**Requirement:**
Retype the data below in full, keeping every character as it is.

(Records from a collection)
*** Block opens ***

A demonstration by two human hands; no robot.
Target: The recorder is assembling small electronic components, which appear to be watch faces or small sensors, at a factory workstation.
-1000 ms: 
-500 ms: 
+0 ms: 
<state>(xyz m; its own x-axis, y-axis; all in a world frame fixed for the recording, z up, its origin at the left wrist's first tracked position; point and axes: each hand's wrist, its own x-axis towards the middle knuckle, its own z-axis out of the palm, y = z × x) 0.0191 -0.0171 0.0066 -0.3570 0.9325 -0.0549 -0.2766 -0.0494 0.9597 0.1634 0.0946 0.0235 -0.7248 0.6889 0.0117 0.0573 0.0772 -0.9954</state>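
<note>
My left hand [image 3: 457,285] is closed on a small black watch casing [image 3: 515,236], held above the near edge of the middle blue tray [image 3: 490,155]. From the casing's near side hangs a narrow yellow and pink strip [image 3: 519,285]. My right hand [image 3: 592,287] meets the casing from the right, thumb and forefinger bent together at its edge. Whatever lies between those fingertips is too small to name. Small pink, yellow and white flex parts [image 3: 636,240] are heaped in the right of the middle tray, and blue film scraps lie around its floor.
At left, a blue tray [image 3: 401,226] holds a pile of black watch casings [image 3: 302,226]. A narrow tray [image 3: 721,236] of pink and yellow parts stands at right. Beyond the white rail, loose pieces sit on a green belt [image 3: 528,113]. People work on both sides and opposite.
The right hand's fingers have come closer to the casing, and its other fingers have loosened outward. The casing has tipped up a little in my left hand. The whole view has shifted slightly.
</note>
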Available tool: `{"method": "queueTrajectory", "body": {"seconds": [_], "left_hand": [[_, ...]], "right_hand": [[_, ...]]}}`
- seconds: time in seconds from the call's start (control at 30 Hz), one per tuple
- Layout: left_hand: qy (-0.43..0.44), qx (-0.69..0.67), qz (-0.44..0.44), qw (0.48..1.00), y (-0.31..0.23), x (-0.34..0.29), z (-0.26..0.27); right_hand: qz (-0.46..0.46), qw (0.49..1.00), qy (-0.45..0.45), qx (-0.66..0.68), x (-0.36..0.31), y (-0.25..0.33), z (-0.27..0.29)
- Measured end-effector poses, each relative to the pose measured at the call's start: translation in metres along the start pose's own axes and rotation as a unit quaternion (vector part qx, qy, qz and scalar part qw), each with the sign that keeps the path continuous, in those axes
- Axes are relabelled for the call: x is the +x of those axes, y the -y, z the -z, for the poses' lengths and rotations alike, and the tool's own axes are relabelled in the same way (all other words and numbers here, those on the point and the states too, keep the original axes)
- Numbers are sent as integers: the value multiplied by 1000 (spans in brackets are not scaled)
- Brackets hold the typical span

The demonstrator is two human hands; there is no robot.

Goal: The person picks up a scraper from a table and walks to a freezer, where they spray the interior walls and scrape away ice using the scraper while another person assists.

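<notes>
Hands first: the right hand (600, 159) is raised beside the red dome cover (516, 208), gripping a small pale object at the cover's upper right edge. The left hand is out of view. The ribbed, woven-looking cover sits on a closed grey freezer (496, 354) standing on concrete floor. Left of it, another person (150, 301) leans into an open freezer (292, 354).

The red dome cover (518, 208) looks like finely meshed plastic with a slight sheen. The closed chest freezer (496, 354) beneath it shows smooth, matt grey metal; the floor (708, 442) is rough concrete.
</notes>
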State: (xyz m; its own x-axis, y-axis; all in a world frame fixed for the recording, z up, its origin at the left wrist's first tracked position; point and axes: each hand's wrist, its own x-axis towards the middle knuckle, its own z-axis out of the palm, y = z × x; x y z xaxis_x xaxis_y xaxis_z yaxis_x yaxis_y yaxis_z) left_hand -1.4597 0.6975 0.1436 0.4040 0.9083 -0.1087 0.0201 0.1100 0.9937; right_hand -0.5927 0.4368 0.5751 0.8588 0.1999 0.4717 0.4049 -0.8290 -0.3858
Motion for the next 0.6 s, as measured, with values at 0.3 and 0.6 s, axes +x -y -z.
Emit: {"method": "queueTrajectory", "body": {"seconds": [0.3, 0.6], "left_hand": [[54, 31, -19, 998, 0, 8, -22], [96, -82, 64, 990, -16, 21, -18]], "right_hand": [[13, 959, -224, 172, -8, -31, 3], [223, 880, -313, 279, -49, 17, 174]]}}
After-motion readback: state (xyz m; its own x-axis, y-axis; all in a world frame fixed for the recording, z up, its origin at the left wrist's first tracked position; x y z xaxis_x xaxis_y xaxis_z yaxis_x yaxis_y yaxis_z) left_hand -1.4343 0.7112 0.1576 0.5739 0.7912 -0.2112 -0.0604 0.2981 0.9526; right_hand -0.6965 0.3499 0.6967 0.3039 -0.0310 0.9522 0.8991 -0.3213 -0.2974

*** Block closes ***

**Written reply:**
A demonstration by two human hands; no robot.
Target: The recorder is assembling small electronic components, which appear to be watch faces or small sensors, at a factory workstation.
-1000 ms: 
-500 ms: 
+0 ms: 
<state>(xyz m; its own x-axis, y-axis; all in a world frame fixed for the recording, z up, its origin at the left wrist's first tracked position; point and axes: each hand's wrist, its own x-axis towards the middle knuckle, its own z-axis out of the palm, y = z × x) 0.0191 -0.0171 0.0066 -0.3570 0.9325 -0.0549 -0.2766 -0.0494 0.9597 0.1634 0.0946 0.0235 -0.7248 0.6889 0.0117 0.0573 0.0772 -0.9954</state>
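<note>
My left hand [image 3: 457,285] is closed on a small black watch casing [image 3: 515,236], held above the near edge of the middle blue tray [image 3: 490,155]. From the casing's near side hangs a narrow yellow and pink strip [image 3: 519,285]. My right hand [image 3: 592,287] meets the casing from the right, thumb and forefinger bent together at its edge. Whatever lies between those fingertips is too small to name. Small pink, yellow and white flex parts [image 3: 636,240] are heaped in the right of the middle tray, and blue film scraps lie around its floor.
At left, a blue tray [image 3: 401,226] holds a pile of black watch casings [image 3: 302,226]. A narrow tray [image 3: 721,236] of pink and yellow parts stands at right. Beyond the white rail, loose pieces sit on a green belt [image 3: 528,113]. People work on both sides and opposite.
The right hand's fingers have come closer to the casing, and its other fingers have loosened outward. The casing has tipped up a little in my left hand. The whole view has shifted slightly.
</note>
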Available tool: `{"method": "queueTrajectory", "body": {"seconds": [_], "left_hand": [[_, ...]], "right_hand": [[_, ...]]}}`
- seconds: time in seconds from the call's start (control at 30 Hz), one per tuple
- Layout: left_hand: qy (-0.43..0.44), qx (-0.69..0.67), qz (-0.44..0.44), qw (0.48..1.00), y (-0.31..0.23), x (-0.34..0.29), z (-0.26..0.27); right_hand: qz (-0.46..0.46), qw (0.49..1.00), qy (-0.45..0.45), qx (-0.66..0.68), x (-0.36..0.31), y (-0.25..0.33), z (-0.27..0.29)
- Measured end-effector poses, each relative to the pose measured at the call's start: translation in metres along the start pose's own axes and rotation as a unit quaternion (vector part qx, qy, qz and scalar part qw), each with the sign that keeps the path continuous, in those axes
- Axes are relabelled for the call: x is the +x of those axes, y the -y, z the -z, for the poses' lengths and rotations alike, and the tool's own axes are relabelled in the same way (all other words and numbers here, those on the point and the states too, keep the original axes)
- Numbers are sent as integers: the value multiplied by 1000 (spans in brackets are not scaled)
- Brackets hold the typical span

The demonstrator is two human hands; there is no robot.

Goal: The person picks up a scraper from a table and walks to a freezer, where they spray the interior walls and scrape away ice using the scraper while another person assists.

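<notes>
Hands first: the right hand (600, 159) is raised beside the red dome cover (516, 208), gripping a small pale object at the cover's upper right edge. The left hand is out of view. The ribbed, woven-looking cover sits on a closed grey freezer (496, 354) standing on concrete floor. Left of it, another person (150, 301) leans into an open freezer (292, 354).

The red dome cover (518, 208) looks like finely meshed plastic with a slight sheen. The closed chest freezer (496, 354) beneath it shows smooth, matt grey metal; the floor (708, 442) is rough concrete.
</notes>
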State: (xyz m; its own x-axis, y-axis; all in a world frame fixed for the recording, z up, its origin at the left wrist's first tracked position; point and axes: each hand's wrist, its own x-axis towards the middle knuckle, its own z-axis out of the palm, y = z × x; x y z xaxis_x xaxis_y xaxis_z yaxis_x yaxis_y yaxis_z) left_hand -1.4597 0.6975 0.1436 0.4040 0.9083 -0.1087 0.0201 0.1100 0.9937; right_hand -0.5927 0.4368 0.5751 0.8588 0.1999 0.4717 0.4049 -0.8290 -0.3858
Motion for the next 0.6 s, as measured, with values at 0.3 and 0.6 s, axes +x -y -z.
Emit: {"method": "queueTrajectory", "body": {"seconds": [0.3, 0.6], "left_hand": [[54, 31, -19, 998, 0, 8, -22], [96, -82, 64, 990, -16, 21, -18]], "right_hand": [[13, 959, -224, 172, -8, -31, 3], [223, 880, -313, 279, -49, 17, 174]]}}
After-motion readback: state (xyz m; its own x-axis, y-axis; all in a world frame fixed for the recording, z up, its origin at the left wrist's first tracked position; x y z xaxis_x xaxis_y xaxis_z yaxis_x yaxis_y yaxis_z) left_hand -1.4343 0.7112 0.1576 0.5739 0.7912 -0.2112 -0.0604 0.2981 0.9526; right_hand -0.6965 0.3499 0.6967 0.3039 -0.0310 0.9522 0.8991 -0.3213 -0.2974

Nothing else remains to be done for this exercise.